**Work to complete:** Repeat each record word for word.

**Input material:**
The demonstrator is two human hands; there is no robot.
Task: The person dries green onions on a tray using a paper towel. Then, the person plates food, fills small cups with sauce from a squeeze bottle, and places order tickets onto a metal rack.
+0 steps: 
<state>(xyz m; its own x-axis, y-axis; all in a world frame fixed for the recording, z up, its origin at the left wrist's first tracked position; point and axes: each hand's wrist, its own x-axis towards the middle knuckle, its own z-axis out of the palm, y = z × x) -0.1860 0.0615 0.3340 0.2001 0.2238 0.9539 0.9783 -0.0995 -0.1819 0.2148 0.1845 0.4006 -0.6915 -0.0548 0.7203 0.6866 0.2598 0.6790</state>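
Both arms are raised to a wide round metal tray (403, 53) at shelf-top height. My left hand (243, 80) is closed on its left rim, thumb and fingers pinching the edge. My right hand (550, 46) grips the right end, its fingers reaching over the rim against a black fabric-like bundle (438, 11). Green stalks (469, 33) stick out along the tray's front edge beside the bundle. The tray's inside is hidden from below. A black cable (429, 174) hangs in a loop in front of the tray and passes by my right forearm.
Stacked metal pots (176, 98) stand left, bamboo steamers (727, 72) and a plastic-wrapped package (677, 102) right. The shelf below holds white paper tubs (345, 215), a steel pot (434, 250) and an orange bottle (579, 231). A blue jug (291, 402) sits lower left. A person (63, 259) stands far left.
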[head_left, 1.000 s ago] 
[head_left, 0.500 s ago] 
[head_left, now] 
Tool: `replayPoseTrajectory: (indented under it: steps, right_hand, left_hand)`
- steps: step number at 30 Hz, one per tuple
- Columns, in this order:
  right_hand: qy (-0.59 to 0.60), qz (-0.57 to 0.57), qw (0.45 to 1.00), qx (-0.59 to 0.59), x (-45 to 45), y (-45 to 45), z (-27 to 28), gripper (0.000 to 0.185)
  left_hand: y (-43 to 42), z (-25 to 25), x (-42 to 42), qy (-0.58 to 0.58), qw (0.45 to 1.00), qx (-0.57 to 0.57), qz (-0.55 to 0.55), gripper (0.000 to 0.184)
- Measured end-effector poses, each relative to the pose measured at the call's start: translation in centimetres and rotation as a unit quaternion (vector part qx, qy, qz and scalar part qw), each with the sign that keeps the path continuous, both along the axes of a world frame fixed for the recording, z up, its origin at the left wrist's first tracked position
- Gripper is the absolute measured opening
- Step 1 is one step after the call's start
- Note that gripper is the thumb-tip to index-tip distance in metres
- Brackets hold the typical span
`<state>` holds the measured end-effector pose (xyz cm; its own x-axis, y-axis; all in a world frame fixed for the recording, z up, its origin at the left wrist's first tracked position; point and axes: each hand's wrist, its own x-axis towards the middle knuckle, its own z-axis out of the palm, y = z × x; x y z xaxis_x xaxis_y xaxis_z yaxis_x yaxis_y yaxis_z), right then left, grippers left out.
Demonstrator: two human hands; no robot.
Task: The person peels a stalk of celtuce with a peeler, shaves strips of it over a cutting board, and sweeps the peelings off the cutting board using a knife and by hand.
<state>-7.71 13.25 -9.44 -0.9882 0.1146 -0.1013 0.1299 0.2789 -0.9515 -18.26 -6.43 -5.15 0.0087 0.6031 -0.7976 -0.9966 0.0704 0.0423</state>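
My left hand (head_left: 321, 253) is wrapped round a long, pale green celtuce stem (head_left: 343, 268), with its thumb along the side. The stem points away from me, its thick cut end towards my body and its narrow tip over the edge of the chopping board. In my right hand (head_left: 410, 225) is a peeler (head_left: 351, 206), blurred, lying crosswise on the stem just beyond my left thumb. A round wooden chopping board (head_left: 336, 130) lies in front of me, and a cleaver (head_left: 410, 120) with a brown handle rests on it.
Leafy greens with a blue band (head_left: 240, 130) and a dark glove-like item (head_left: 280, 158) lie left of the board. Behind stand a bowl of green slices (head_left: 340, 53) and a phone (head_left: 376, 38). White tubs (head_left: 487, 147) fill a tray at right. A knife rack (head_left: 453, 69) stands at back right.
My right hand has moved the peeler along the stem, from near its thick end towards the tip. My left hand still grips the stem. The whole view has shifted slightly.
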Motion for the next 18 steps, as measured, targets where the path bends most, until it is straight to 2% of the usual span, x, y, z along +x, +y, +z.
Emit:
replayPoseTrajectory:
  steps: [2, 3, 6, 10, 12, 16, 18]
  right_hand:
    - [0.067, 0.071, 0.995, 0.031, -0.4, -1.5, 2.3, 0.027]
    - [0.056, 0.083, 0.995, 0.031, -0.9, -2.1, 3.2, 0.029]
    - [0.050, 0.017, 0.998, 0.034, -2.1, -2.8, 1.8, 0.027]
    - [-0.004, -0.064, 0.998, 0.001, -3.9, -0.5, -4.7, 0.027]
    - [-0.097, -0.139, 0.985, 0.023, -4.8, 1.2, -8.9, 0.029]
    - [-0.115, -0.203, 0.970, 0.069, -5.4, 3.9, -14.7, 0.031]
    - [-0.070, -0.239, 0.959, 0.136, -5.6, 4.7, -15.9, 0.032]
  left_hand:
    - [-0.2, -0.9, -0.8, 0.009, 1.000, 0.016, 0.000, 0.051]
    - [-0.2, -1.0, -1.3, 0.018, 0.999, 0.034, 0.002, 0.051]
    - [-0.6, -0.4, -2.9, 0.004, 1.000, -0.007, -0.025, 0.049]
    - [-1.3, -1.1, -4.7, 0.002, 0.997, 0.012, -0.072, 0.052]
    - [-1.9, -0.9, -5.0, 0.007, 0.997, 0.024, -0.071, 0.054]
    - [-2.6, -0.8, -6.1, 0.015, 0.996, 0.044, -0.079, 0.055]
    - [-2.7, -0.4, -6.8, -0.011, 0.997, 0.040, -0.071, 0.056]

**Result for this exercise:**
The demonstrator is two human hands; there is no robot.
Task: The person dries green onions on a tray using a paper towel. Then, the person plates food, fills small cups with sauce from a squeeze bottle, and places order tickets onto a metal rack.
+0 steps: 
<state>(xyz m; its own x-axis, y-axis; all in a world frame fixed for the recording, z up, its origin at the left wrist's first tracked position; point and axes: each hand's wrist, its own x-axis towards the middle knuckle, its own z-axis out of the palm, y = z × x) -0.1860 0.0615 0.3340 0.2001 0.2238 0.9539 0.9783 -0.0995 -0.1819 0.2148 0.1845 0.4006 -0.6915 -0.0548 0.7203 0.6866 0.2598 0.6790</state>
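Both arms are raised to a wide round metal tray (403, 53) at shelf-top height. My left hand (243, 80) is closed on its left rim, thumb and fingers pinching the edge. My right hand (550, 46) grips the right end, its fingers reaching over the rim against a black fabric-like bundle (438, 11). Green stalks (469, 33) stick out along the tray's front edge beside the bundle. The tray's inside is hidden from below. A black cable (429, 174) hangs in a loop in front of the tray and passes by my right forearm.
Stacked metal pots (176, 98) stand left, bamboo steamers (727, 72) and a plastic-wrapped package (677, 102) right. The shelf below holds white paper tubs (345, 215), a steel pot (434, 250) and an orange bottle (579, 231). A blue jug (291, 402) sits lower left. A person (63, 259) stands far left.
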[head_left, 1.000 s ago] 
[head_left, 0.500 s ago] 
[head_left, now] 
Tool: `replayPoseTrajectory: (indented under it: steps, right_hand, left_hand)`
- steps: step number at 30 Hz, one per tuple
- Columns, in this order:
  right_hand: qy (-0.59 to 0.60), qz (-0.57 to 0.57), qw (0.45 to 1.00), qx (-0.59 to 0.59), x (-45 to 45), y (-45 to 45), z (-27 to 28), gripper (0.000 to 0.185)
  left_hand: y (-43 to 42), z (-25 to 25), x (-42 to 42), qy (-0.58 to 0.58), qw (0.45 to 1.00), qx (-0.57 to 0.57), qz (-0.55 to 0.55), gripper (0.000 to 0.184)
- Measured end-effector poses, each relative to the pose measured at the call's start: translation in centimetres and rotation as a unit quaternion (vector part qx, qy, qz and scalar part qw), each with the sign that keeps the path continuous, both along the axes of a world frame fixed for the recording, z up, its origin at the left wrist's first tracked position
- Gripper is the absolute measured opening
- Step 1 is one step after the call's start
- Note that gripper is the thumb-tip to index-tip distance in metres
- Brackets hold the typical span
`<state>` holds the measured end-effector pose (xyz cm; its own x-axis, y-axis; all in a world frame fixed for the recording, z up, its origin at the left wrist's first tracked position; point and axes: each hand's wrist, its own x-axis towards the middle knuckle, its own z-axis out of the palm, y = z × x; x y z xaxis_x xaxis_y xaxis_z yaxis_x yaxis_y yaxis_z), right then left, grippers left out.
Demonstrator: two human hands; no robot.
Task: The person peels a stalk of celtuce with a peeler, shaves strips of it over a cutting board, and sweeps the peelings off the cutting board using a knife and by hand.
<state>-7.71 13.25 -9.44 -0.9882 0.1146 -0.1013 0.1299 0.2789 -0.9515 -18.26 -6.43 -5.15 0.0087 0.6031 -0.7976 -0.9966 0.0704 0.0423</state>
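My left hand (head_left: 321, 253) is wrapped round a long, pale green celtuce stem (head_left: 343, 268), with its thumb along the side. The stem points away from me, its thick cut end towards my body and its narrow tip over the edge of the chopping board. In my right hand (head_left: 410, 225) is a peeler (head_left: 351, 206), blurred, lying crosswise on the stem just beyond my left thumb. A round wooden chopping board (head_left: 336, 130) lies in front of me, and a cleaver (head_left: 410, 120) with a brown handle rests on it.
Leafy greens with a blue band (head_left: 240, 130) and a dark glove-like item (head_left: 280, 158) lie left of the board. Behind stand a bowl of green slices (head_left: 340, 53) and a phone (head_left: 376, 38). White tubs (head_left: 487, 147) fill a tray at right. A knife rack (head_left: 453, 69) stands at back right.
My right hand has moved the peeler along the stem, from near its thick end towards the tip. My left hand still grips the stem. The whole view has shifted slightly.
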Motion for the next 18 steps, as measured, targets where the path bends most, until it is straight to 2% of the usual span, x, y, z along +x, +y, +z.
Emit:
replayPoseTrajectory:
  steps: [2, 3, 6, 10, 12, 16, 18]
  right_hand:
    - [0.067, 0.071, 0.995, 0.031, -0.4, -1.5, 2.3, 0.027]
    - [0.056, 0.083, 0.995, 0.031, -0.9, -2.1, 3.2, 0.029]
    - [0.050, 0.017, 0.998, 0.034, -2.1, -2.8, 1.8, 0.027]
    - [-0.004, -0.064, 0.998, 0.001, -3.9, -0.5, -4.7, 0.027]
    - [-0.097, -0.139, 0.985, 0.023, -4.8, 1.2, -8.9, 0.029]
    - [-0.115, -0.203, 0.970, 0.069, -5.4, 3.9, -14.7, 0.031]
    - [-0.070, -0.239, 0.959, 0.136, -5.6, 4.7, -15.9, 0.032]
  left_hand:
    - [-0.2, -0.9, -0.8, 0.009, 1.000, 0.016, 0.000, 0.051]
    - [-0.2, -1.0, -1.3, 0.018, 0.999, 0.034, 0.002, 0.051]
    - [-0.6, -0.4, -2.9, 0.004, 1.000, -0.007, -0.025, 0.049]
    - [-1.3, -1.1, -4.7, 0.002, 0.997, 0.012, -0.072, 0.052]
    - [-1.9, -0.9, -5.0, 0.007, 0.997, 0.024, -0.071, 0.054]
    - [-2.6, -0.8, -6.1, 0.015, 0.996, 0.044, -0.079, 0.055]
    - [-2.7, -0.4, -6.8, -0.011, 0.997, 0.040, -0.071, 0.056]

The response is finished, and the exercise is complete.